Saturday, 19 December 2009

Wrong Convictions Merit Study

Wrong Convictions Merit Study

Saturday, December 19, 2009 10:08 AM EST

As much as our Constitution, our body of laws, and our court system work to prevent it, occasionally an innocent person is sent to prison.

Not innocent in the sense that he didn’t do precisely what he was charged with; innocent in the sense that the wrong person was convicted.

Our judicial system is weighted heavily in favor of the accused, and our sense of justice deems it better that a guilty person go free than that an innocent person go to prison.

But on the rarest occasions, the innocence of a convicted felon is proven, usually by DNA technology that was not available at the time of the original trial.

Such a case emerged last week in Polk County, when Innocence Project of Florida, an advocacy group for the wrongfully convicted, was able to have DNA evidence tested in a 35-year-old case of a Lake Wales man convicted of sexually assaulting a nine-year-old boy.

The imprisonment for three-and-a-half decades reportedly is the longest wrongful imprisonment of any of the 245 people who have been exonerated throughout the country by analysis of DNA evidence.

Until a few years ago, compensation of those wrongfully imprisoned in Florida took a special act of the Legislature.

After a $2 million claims bill was passed in 2005 for a man imprisoned 22 years for a crime he did not commit, the Legislature passed a bill that automatically awards $50,000 per year to people wrongfully sent to prison, provided they have no other felony convictions.

It was a sound decision.

Presumably, James Bain will be awarded $1.75 million for the years he spent in prison. We do not begrudge him a dime.

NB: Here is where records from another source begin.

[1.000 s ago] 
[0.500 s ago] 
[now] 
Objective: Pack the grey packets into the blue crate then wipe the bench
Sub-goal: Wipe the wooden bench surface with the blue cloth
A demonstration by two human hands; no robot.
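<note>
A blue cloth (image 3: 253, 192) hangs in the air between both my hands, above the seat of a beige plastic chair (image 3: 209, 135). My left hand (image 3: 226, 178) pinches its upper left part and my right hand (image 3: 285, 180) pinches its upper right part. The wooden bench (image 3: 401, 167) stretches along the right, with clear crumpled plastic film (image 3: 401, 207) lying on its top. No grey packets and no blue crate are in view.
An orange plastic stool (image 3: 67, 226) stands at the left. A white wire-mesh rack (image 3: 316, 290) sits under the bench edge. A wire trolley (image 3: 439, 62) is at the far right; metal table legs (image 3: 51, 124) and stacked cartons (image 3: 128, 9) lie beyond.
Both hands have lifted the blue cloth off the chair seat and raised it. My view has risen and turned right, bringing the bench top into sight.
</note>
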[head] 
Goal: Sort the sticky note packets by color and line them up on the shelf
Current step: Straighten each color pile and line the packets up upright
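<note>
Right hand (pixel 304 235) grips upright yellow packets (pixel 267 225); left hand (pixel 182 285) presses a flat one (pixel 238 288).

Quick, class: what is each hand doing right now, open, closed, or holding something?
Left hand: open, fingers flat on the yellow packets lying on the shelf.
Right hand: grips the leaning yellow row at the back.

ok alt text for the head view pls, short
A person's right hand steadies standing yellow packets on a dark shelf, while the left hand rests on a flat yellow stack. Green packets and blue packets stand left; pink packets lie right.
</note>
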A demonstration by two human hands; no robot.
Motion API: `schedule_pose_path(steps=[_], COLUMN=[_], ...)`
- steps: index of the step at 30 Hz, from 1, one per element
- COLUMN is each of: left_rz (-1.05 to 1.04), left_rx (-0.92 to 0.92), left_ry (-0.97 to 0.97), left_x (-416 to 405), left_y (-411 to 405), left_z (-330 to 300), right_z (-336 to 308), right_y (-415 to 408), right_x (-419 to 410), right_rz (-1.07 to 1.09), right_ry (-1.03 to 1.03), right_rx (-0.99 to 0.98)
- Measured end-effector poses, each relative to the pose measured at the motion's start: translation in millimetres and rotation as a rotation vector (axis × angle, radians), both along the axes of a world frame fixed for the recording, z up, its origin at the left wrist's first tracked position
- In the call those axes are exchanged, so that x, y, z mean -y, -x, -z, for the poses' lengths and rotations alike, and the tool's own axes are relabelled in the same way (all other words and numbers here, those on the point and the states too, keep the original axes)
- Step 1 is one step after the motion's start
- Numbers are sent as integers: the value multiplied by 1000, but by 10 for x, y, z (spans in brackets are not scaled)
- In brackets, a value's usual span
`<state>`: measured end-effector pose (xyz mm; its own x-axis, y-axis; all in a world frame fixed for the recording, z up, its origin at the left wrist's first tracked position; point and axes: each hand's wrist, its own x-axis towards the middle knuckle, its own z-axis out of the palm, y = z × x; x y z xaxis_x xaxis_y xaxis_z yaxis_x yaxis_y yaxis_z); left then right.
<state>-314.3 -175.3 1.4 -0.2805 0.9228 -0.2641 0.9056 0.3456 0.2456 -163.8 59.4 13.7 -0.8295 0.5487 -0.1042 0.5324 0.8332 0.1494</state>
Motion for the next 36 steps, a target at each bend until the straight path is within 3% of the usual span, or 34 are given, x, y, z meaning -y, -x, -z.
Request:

In the wake of the discovery of Bain’s wrongful conviction, 66 lawyers petitioned the Florida Supreme Court last Friday to create a panel to study the 11 Florida cases that have been overturned in recent years.

Eleven egregious errors out of the thousands and thousands of people convicted is not statistically significant, perhaps . . . except to those 11 defendants.

We hope the court will grant the petition.

One thing may be assumed in Bain’s case: it wasn’t for lack of competent representation.

Bain was defended by the late Jack Edmund, one of the finest criminal defense lawyers in Polk County’s history. He was a master practitioner.

One factor undoubtedly was the absence of DNA technology 35 years ago. Its development has proved to be a valuable tool — usually for the prosecution, occasionally for the defense.

Proper use of that technology now presumably results in fewer wrongful convictions, and in more correct ones.

In addition to looking at the 11 cases that demonstrably went wrong, the committee also should examine why, in Bain’s case, four previous attempts since May 2001 to have DNA tested were rejected.

It was not until Innocence Project got involved, and offered to pay for the testing, that the test was conducted.

If, as we hope, post-trial DNA testing proves that 99.9 percent of convictions are supported by DNA results, society will have the satisfaction of knowing that justice was achieved.

And if one case in a thousand shows a wrongful imprisonment, society will have the satisfaction of seeing an injustice corrected.